#NeuroSpeak & #ClinicSpeak: treating PML-related IRIS

A new treatment for PML-related IRIS based on hard science and anecdote #NeuroSpeak #ClinicSpeak #MSBlog

Substituting one disease for another. A large number of you argue that by treating MS, a disabling disease, with immunosuppressive therapies we simply create another ticking time bomb and swap one disease, MS, for another disease, immunosuppression. The difference between these two diseases is that MS-related disability is in general irreversible and associated with loss of quality of life. Immunosuppression on the other hand can be derisked to some extent and its consequences, in particular the opportunistic infections, treated.

The poster-child for derisking opportunistic infections must be natalizumab-associated PML. We now know that pwMS who are JCV-seropositive need to come off natalizumab because of the risk of PML. In high-risk subjects who decide to stay on natalizumab, against our advice, we offer them 3-monthly MRI studies to look for asymptomatic PML, which has a better prognosis than symptomatic PML. The problem with PML is that you need immune reconstitution to clear the virus from the brain and herein lies the problem. When you wash out natalizumab with either plasma exchange, or by waiting for it to wash-out spontaneously, when your immune cells start re-trafficking into the brain you develop and encephalitis. This is called IRIS (immune reconstitution inflammatory syndrome). IRIS in itself is very dangerous. Therefore in patients with a large PML burden, or PML in strategic brain areas such as the brainstem, we tend to give steroids to try and dampen down the damage associated with IRIS. Anecdotal experience suggests steroids work. Is there another strategy we can try?

Two case reports below describe the anti-HIV drug, maviroc, which blocks a particular chemokine receptor CCR5 on lymphocytes, may help prevent or dampen down IRIS. T-cells, including cytotoxic CD8+ T-cells, use CCR5 to cross the blood-brain-barrier. Blocking CCR5 dampens down IRIS and appeared to prevent IRIS-related damage in these two cases. Clearly maviroc as a monotherapy is not enough to stop the immune system clearing the JC virus from the CNS. The question that arises is whether or not maviroc is better than steroids in achieving this? The latter will require a clinical trial. 

In reality I hope the number of cases of natalizumab-associated PML drops to become a very rare complication of this treatment.
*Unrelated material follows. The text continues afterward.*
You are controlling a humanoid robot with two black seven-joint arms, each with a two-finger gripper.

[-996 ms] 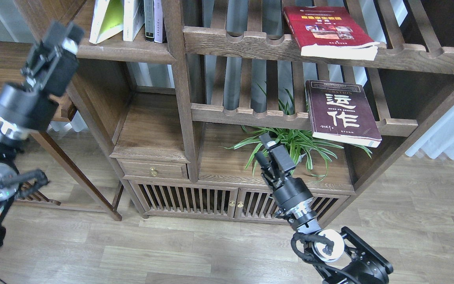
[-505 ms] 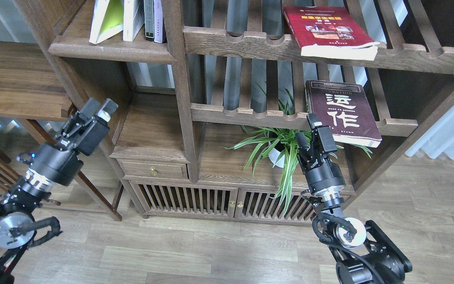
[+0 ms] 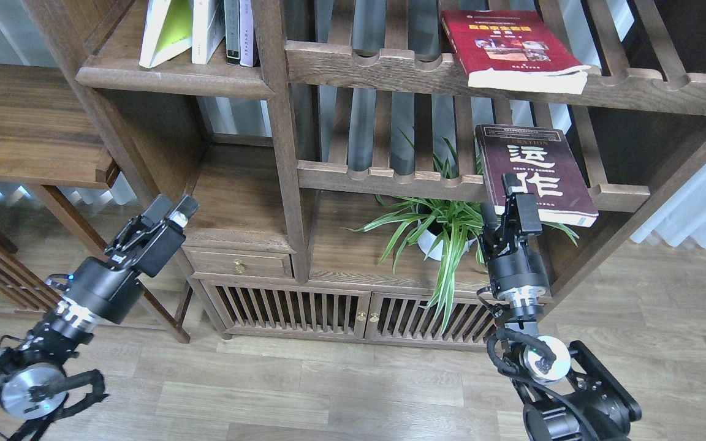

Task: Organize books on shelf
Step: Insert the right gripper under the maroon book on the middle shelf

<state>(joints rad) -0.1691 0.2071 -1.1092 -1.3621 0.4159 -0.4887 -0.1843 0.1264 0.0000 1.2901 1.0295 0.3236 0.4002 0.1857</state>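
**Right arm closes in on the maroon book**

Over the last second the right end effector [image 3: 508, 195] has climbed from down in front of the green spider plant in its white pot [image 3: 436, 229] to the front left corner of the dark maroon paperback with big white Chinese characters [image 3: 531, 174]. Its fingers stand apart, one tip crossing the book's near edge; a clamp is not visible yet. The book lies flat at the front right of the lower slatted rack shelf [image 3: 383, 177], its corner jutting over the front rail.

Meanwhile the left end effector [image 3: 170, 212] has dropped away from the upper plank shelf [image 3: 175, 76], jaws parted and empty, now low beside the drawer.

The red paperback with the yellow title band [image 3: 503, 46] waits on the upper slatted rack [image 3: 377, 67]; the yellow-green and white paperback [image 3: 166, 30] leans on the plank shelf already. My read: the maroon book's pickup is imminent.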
Now that we have derisking strategies, and other highly-effective DMTs which are safer do we really need to continue to put pwMS at such a high risk of PML? 

Please note that until we get a drug  that clears JCV from the body we will never derisk the PML problem completely. As you are aware PML is a complication of immunosuppression and therefore it will remain a very rare complication of our MS treatments. 

Steiner & Benninger. Maraviroc in PML-IRIS: A separate ball game under HIV infection and natalizumab? Neurol Neuroimmunol Neuroinflamm. 2017;4(2):e331. doi: 10.1212/NXI.0000000000000331. 

Progressive multifocal leukoencephalpathy (PML) is a severe, often fatal, opportunistic infection of the CNS. First reported in 1958 as a white matter disorder in 3 patients with lymphoproliferative disorders, subsequent studies revealed a polyomavirus, named John Cunningham (JC) virus from the initials of the patient from whose brain it was initially isolated, as the causative agent.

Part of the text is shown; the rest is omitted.